Chronic pain suffers would also not have a suicide rate of two to three times that of those who suffer from depression (about five times that of average individuals, although these statistics may be larger as only a select few studies have been made from very limited data pools).

On top of all this, those who suffer chronic pain would not have to endure an increase in their pain level over time. Despite the common held belief that, over time, a person can learn to block out the pain, the opposite begins to happen. The neural pathways the pain signal travels along transform from a backwaters road into a superhighway.
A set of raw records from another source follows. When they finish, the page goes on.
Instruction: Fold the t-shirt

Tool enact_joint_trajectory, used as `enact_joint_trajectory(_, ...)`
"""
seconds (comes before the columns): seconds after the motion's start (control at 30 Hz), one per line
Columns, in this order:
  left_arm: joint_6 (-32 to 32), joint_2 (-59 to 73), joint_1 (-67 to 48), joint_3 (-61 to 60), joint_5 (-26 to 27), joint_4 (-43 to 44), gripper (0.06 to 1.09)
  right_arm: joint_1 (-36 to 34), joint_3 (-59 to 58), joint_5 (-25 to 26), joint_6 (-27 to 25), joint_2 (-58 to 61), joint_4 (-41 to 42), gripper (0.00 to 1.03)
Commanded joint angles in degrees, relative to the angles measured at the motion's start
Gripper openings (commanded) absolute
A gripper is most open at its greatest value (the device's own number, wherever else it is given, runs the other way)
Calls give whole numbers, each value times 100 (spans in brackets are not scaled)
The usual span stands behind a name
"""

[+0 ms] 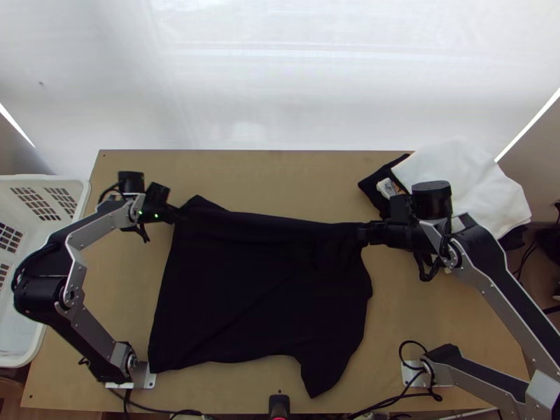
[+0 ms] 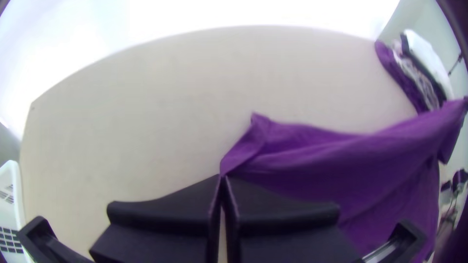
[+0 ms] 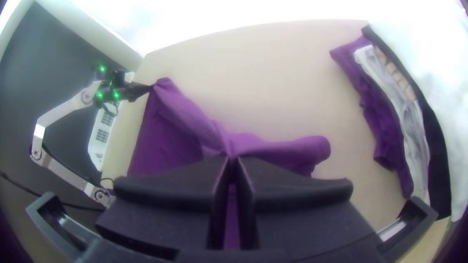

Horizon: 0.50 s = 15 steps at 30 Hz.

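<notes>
one t-shirt [image 1: 259,294], two claws [image 1: 365,233] gripping it

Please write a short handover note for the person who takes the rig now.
Left claw: shut on the t-shirt, near its far left corner.
Right claw: shut on the same shirt's far side, toward the right.
Shirt: mostly spread on the table, one sleeve pointing to the near edge; pile of clothes at far right.
Done: both claws have a grip; no finished fold that I can make out.
Left: all the folding, it seems.
</notes>
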Motion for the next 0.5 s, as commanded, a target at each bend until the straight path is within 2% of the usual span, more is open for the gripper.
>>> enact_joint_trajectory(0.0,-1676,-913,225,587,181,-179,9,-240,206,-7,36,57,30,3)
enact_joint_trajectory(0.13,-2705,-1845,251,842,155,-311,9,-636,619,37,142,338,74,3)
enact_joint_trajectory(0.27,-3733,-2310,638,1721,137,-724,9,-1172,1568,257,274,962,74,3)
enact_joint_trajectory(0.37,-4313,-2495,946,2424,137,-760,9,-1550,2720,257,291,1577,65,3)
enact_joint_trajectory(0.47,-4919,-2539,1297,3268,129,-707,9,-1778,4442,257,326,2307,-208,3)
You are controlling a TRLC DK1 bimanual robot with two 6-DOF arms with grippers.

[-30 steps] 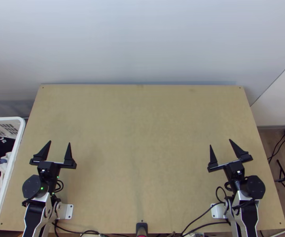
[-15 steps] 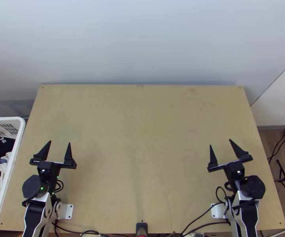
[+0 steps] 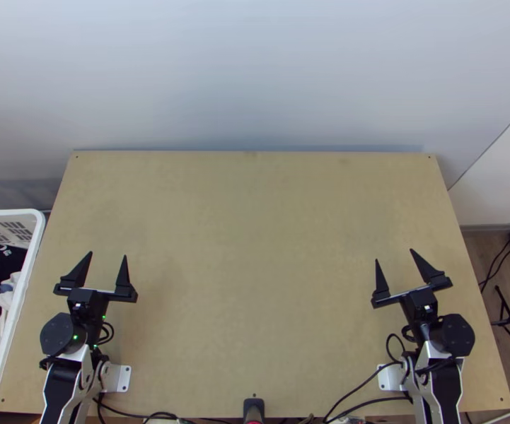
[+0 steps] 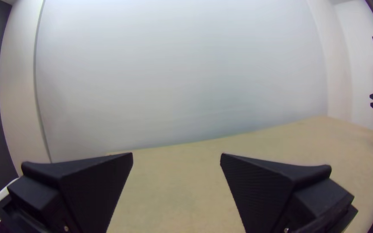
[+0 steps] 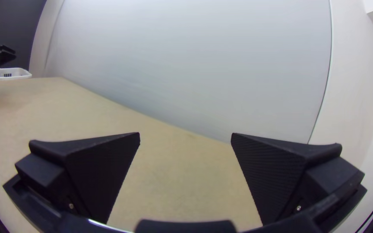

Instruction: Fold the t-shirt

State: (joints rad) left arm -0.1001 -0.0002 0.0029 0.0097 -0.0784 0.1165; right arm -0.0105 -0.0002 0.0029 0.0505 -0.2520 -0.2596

Any time a set of neurons are fired frequently, the pathway is reinforced. The neural inhibition levels decrease (the synapse between neurons fires off the second neuron only once a threshold of neuro-transmitters is reached, this inhibition level is decreased as the pathway is used more frequently). So while an individual may be able to 'function' with levels of pain that most would not be able to stand over time, at the same time the level of pain the person endures increases. This also weakens the persons ability to tolerate the pain and is seen as a sharp decrease in pain tolerance compared to the rising levels before this peak is reached.

This concept is completely incompatible with the concept of any deity save one fueled by pure malice or utter indifference to the universe around it. But such indifference is no different then having no deity at all as it to requires the known evolutionary explanations. While the one spurred on but such hatred is both a horrific idea and one that does not fit the facts. For it seems rather absurd that such an entity would happen to use just the evolutionary paths that would be expected had it not existed in the first place. Either direction you are left with one logical conclusion, there is no deity that intercedes in the affairs of the universe, which as I said, is no different then no deity at all.